# [What the task requires]
State how many lines of the records contain the string "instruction". Give the number alone.

(Excerpts from a dataset)
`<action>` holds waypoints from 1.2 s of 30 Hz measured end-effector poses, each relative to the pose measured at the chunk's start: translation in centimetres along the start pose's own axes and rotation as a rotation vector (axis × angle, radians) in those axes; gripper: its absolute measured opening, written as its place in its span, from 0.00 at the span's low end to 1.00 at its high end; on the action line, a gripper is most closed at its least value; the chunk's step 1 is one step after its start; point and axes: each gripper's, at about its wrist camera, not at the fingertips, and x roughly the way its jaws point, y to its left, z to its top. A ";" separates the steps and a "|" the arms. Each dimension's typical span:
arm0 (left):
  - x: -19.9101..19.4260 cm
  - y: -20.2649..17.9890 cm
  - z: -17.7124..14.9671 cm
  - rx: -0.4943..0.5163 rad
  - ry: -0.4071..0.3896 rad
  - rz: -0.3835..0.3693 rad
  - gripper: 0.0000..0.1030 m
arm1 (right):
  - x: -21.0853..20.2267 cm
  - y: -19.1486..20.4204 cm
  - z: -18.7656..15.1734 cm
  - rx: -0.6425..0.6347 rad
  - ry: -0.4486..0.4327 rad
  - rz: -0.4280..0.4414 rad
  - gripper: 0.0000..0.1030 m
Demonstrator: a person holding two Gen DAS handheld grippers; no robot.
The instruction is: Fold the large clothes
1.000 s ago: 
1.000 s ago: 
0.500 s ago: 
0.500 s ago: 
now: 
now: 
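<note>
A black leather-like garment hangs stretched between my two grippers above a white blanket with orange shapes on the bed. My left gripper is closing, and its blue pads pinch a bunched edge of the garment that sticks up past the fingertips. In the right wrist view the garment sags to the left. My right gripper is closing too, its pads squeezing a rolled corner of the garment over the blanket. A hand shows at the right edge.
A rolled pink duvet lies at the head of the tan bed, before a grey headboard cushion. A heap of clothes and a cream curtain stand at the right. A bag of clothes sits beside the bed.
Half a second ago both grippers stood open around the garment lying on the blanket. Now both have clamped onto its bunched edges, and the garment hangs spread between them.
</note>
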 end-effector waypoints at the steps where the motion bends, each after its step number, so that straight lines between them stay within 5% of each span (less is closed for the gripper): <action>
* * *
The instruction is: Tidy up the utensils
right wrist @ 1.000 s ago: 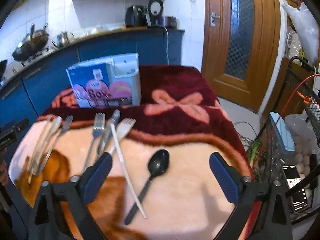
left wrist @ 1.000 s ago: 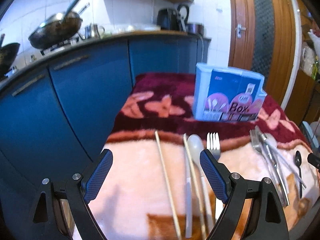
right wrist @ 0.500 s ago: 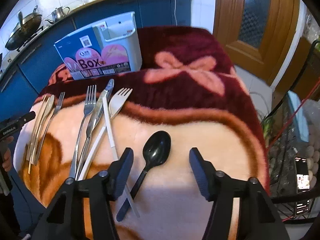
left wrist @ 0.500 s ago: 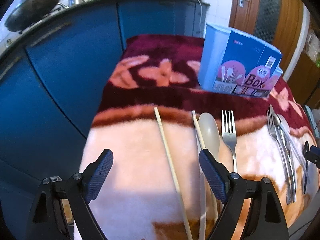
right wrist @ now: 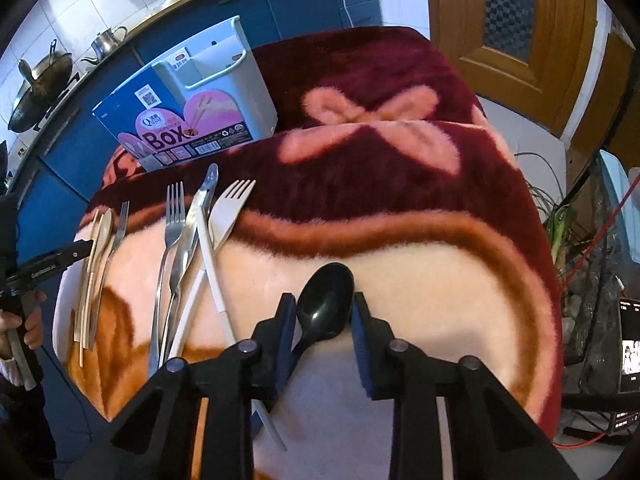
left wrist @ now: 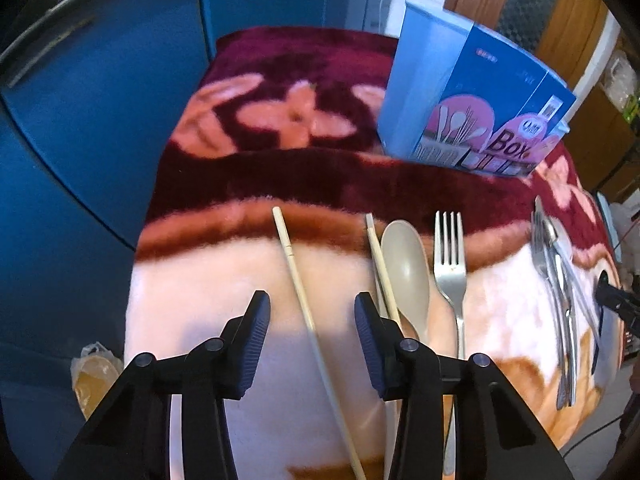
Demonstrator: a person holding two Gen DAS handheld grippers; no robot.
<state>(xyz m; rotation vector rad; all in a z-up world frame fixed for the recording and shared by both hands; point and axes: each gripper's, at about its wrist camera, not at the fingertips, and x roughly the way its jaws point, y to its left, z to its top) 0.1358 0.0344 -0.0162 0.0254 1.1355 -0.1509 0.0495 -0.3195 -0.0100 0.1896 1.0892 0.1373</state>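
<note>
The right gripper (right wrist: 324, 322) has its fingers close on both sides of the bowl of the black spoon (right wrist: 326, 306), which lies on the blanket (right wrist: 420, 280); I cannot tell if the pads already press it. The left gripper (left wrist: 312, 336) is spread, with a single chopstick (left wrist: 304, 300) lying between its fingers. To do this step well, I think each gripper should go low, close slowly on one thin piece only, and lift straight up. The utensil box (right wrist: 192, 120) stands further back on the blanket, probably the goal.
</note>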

# [Task answer]
2